We remark that our derived a priori interval for \(\omega \) is usually very small, and hence our result is of rather theoretical interest. In the relevant cases, when \(\vartheta ^2\) is close to one, significant acceleration is achieved only when \(\omega \) is close to \(\omega ^{{\mathrm{opt}}}\) (which tends to two for \(\vartheta ^2 \rightarrow 1\)). A possible heuristic to select a nearly optimal relaxation is to approximate the second largest eigenvalue of M based on the current iterate. After a similarity transform, this requires to compute the spectral norm of a symmetric matrix. An even simpler approach, as suggested in [5], is to directly estimate \(\vartheta ^2\), and hence \(\omega ^{{\mathrm{opt}}}\), by monitoring the convergence rate of the standard Sinkhorn method in terms of a suitable residual. In the final Sect. 4 we include numerical illustrations, which indicate that in certain cases such heuristics can be quite precise already in the initial phase of the algorithm, resulting in the almost optimal convergence rate at almost no additional cost. This confirms that overrelaxation is a simple way to significantly accelerate the Sinkhorn method in cases where it is slow. For completeness, we should mention that alternative approaches for solving problem (1) and aiming at fast convergence have been proposed based on Newton’s method, see, e.g., [9, 10] and references therein.

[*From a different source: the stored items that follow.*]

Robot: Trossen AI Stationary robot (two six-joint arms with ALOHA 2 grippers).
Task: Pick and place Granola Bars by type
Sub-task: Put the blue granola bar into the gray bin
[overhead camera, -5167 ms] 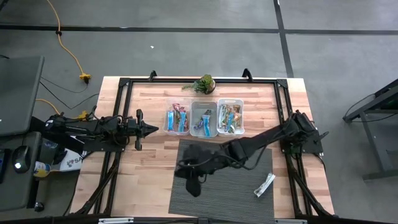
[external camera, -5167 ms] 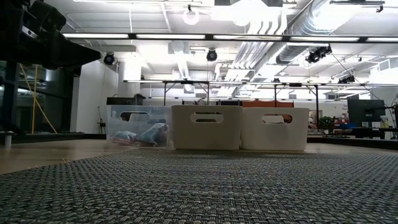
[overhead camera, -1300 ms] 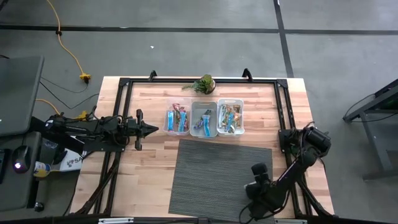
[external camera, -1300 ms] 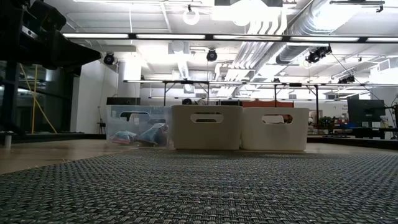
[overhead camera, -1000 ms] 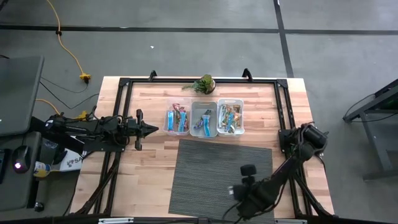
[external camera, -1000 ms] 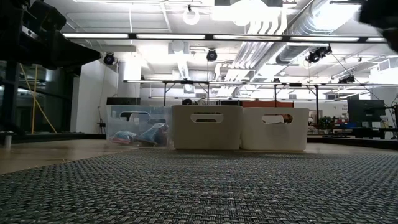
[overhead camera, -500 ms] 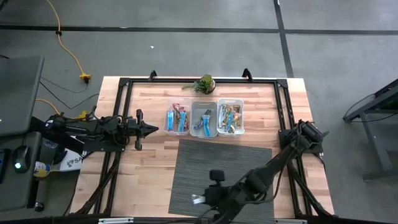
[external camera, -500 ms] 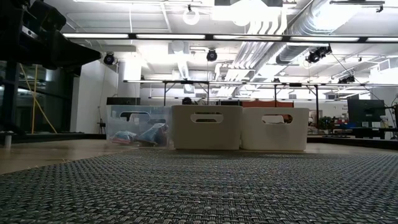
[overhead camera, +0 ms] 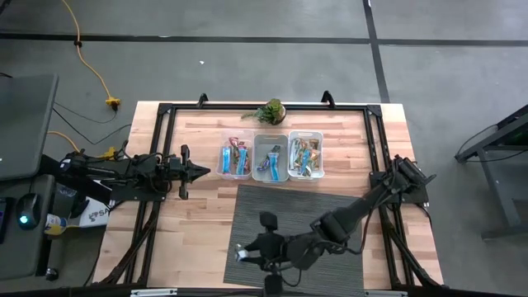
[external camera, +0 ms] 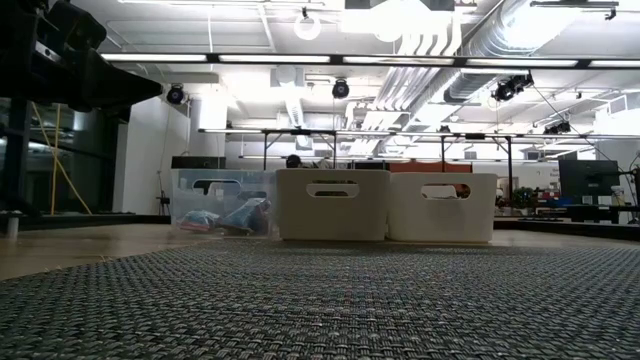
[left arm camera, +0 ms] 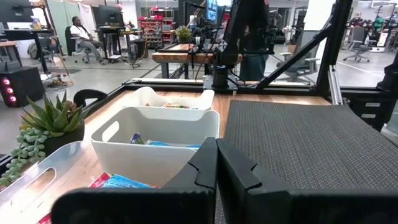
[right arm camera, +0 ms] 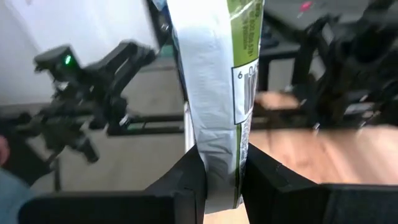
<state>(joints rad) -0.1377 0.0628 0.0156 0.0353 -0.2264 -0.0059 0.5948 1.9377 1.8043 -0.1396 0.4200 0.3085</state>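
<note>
The right gripper [right arm camera: 217, 171], low over the grey mat [overhead camera: 272, 214] at the bottom centre of the overhead frame, was clenched on a white-silver bar [right arm camera: 217, 93], which stood up between its fingers [right arm camera: 186, 174] in the wrist view. From above, the bar showed only as a pale speck at the arm's tip [overhead camera: 241, 254]. The other bars lay sorted in three bins [overhead camera: 271, 157] just above the mat at frame centre, near a small plant [overhead camera: 270, 110]. The left gripper [left arm camera: 216, 165] waited at the left of the table with its fingers closed together on nothing, pointing toward the bins.

The grip appeared to take the bar near one end only, though motion blur left that uncertain; if so, a fast swing toward the bins could twist the slick wrapper loose and drop it short on the mat. Misjudging the type, or releasing over a bin wall, could also land the bar in the wrong bin. The long reach across the mat left little margin for clipping a bin rim.
</note>
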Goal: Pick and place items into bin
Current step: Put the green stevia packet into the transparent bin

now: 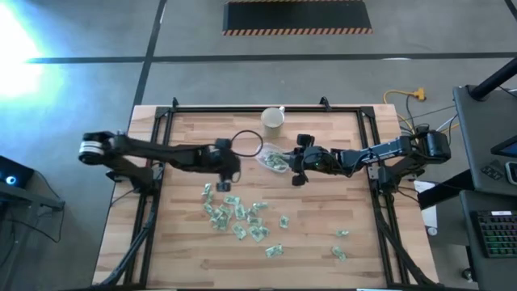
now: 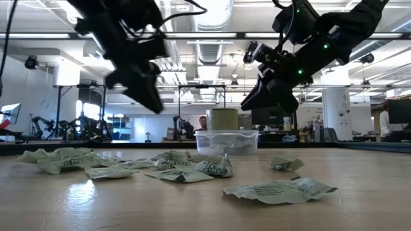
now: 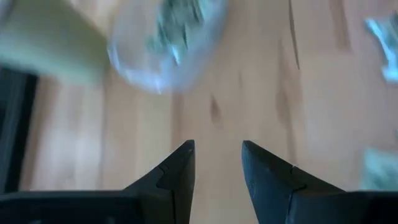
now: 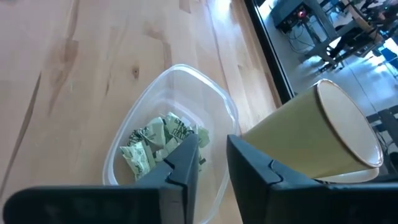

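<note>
The bin (image 1: pixel 272 159) is a small clear tub at the table's middle, toward the far edge, with a few green-and-white packets (image 4: pixel 158 143) inside. Several more packets (image 1: pixel 234 214) lie loose on the wood nearer the near edge, and two (image 1: pixel 339 242) lie off toward the right. My right gripper (image 4: pixel 211 149) hangs above the bin's right side, open by a narrow gap and holding nothing. My left gripper (image 3: pixel 217 149) is open over bare wood just left of the bin (image 3: pixel 165 43), raised above the table (image 2: pixel 144 90).
A pale cream cup (image 1: pixel 273 120) stands just beyond the bin near the far edge (image 4: pixel 311 137). Black frame rails run along the table's left, right and far sides. Bare wood lies along the near edge and at the far left.
</note>
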`<state>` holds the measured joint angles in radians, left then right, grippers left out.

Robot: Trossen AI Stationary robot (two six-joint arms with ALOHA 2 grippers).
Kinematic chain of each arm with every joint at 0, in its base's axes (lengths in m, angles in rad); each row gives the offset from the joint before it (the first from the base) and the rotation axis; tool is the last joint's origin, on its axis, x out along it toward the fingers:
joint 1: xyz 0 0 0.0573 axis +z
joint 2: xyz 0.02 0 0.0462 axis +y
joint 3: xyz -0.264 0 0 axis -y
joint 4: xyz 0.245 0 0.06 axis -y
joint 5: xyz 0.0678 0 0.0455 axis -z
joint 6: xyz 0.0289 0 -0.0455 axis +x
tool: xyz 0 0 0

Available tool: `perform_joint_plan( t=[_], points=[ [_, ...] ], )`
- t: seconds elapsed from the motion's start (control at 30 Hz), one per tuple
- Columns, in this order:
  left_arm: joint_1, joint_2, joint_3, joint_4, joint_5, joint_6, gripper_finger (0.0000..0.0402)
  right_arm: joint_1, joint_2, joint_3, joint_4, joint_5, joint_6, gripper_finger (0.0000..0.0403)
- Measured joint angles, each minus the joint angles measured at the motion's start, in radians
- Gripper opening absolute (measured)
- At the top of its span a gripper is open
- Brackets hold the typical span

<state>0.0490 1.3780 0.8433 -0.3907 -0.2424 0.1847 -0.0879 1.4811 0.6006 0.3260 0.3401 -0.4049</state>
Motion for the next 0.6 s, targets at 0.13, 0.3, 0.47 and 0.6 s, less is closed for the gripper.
perform_joint_plan(
  t=[0.13,0.3,0.47,0.6],
  points=[
    [-0.024,-0.067,-0.012,-0.166,0.002,-0.132,0.0116,0.0,0.0,0.0,0.0,0.0,0.0,0.0068],
    [-0.064,-0.124,-0.074,-0.205,0.013,-0.232,0.0116,0.0,0.0,0.0,-0.001,0.0,0.0,0.0071],
    [-0.097,-0.141,-0.121,-0.213,0.083,-0.297,0.0116,0.0,0.0,0.0,-0.001,0.001,0.002,0.0077],
    [-0.115,-0.14,-0.137,-0.268,0.104,-0.363,0.0116,0.0,0.0,0.0,-0.002,0.001,0.002,0.0076]
  ],
)
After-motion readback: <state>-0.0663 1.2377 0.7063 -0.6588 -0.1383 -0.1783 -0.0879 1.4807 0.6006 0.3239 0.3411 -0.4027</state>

The convergence analysis of the Sinkhorn method is usually carried out in a log-domain formulation [4]. We choose the closely related framework of compositional data space used, e.g., in statistics [11], which we think could be of independent interest in this context. In this space, which is introduced in the next section, the Sinkhorn algorithm with a positive matrix K reads as a nonlinear fixed point iteration for an essentially contractive iteration function, as is known from the Birkhoff–Hopf theorem. The main results are then presented in Sect. 3. Let us note that the assumption that K has strictly positive entries is not essential for all of the results. While global convergence of the standard Sinkhorn method to a unique (up to scaling) positive solution (uv) of (1) can be shown under several weaker assumptions, most notably when \(a = b = \mathbf {1}\) and K is square, nonnegative and has total support [12], we require the global contractivity of the process in Hilbert metric (which holds for positive K) in our proof that global convergence can still be ensured for some \(\omega > 1\) (Theorem 3). The idea of accelerating convergence by overrelaxation, on the other hand, is very general and the local spectral analysis provided by Theorem 1 applies whenever the iteration (2) is locally well defined around a (positive) fixed point \((u^*,v^*)\) and \(\vartheta ^2 < 1\). Correspondingly, Theorem 4 on a lower bound for \(\vartheta ^2\) does not require K to be positive. Hence one has guaranteed acceleration of local convergence for \(1< \omega < 1 + \delta _{K,a,b}\) in several scenarios where K is only nonnegative.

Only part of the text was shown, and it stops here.